Andy Warhol is known for many things, soup cans and flowers among them. But his portraits are often cited as some of the pop art icon’s most recognizable works. From Marilyn Monroe to Mao Zedong to Mick Jagger, Andy Warhol seems to have immortalized every great cultural figure of the twentieth century in neon-colored silkscreen. Among Warhol’s portrait subjects, the musician and 1980s icon Prince is just one of many. But it’s a Warhol portrait of Prince that’s the subject of an upcoming US Supreme Court case.

It all started in 2016 following Prince’s death, when Vanity Fair published an article on the late musician. Accompanying the article was a number of colorful portraits of Prince done by Andy Warhol in the years leading up to the artist’s 1987 death. That’s when Lynn Goldsmith noticed something out of place. Warhol’s portraits bore a striking resemblance to a photo she had taken of Prince in 1981. Lynn Goldsmith is a musician and a photographer known for having taken photos of many celebrities and public figures. While she may occasionally snap a picture of Hillary Clinton or the Dalai Lama, she’s always been a musical photographer at heart. Singers and musicians are her most common subjects, including Bob Dylan, Keith Richards, Michael Jackson, and Bruce Springsteen. She’s also taken pictures for a number of recognizable album covers, most iconically Frank Zappa’s Sheik Yerbouti. But the center of this legal battle has to do with Goldsmith’s 1981 black-and-white portrait of Prince.

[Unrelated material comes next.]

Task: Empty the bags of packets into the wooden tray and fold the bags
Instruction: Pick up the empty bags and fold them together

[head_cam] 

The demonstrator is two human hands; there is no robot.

Goldsmith originally licensed the photo to Vanity Fair in 1984 for use in an article about Prince entitled “Purple Fame”. The magazine then reached out to Warhol to create a portrait based on Goldsmith’s photograph. The Warhol portrait accompanied the article, but Vanity Fair credited Goldsmith for the original work. However, Warhol went on to create an additional fifteen portraits of Prince based on the original photograph without Goldsmith’s permission. After discovering this, Goldsmith reached out to the Andy Warhol Foundation for the Visual Arts (AWF), the organization that holds the copyright to all Warhol works. It seems her efforts to remedy the situation failed, because she then registered the original photo with the US Copyright Office. The AWF sued, while Goldsmith countersued, starting the legal battle that has continued to the present day.

In New York federal court, Judge John Koeltl ruled that although photographs are copyrightable, “the subject itself – and general features of that subject – are not.” Furthermore, Judge Koeltl wrote that Goldsmith doesn’t really have a case against the AWF because of Warhol’s transformation of the original photograph. The changes that Warhol made “result[ed] in an aesthetic and character different from the original. The Prince Series works can reasonably be perceived to have transformed Prince from a vulnerable, uncomfortable person to an iconic, larger-than-life figure.” This decision, however, was overturned on appeal. The panel of appellate judges ruled that a secondary work being transformative cannot be determined just by the artist’s intent or the perceptions of the work. “[W]hether a work is transformative cannot turn merely on the stated or perceived intent of the artist or the meaning or impression that a critic – or for that matter, a judge – draws from the work. Were it otherwise, the law may well ‘recogniz[e] any alteration as transformative.’” Faced with this new ruling, the AWF has appealed to the Supreme Court, who agreed to hear the case this past Monday.

A group of professors of both copyright and art law, as well as lawyers representing the Robert Rauschenberg Foundation, the Roy Lichtenstein Foundation, and the Brooklyn Museum, have already submitted briefs to the Supreme Court supporting the AWF’s case against Goldsmith. While the AWF wants to portray the situation as artistic free expression under siege by some random photographer and the US legal system, what this case really deals with is simple: fair use within the context of copyright. These cases are context-based, and even if the justices side with Goldsmith, by no means will it create a new case law precedent for future free use copyright disputes. In law, there are certain circumstances where the free use justification is applicable, like commentary or journalism. No author is going to sue a literary critic because they used a quote from one of their books in a review. But taking someone else’s photograph, making an exact copy via screenprint, and then just changing the color is, by most people’s definition, not a wholly original work and is a clear and blatant infringement of copyright. The AWF is just making a fuss over a mistake their namesake made, and now they don’t want to look bad in front of everyone.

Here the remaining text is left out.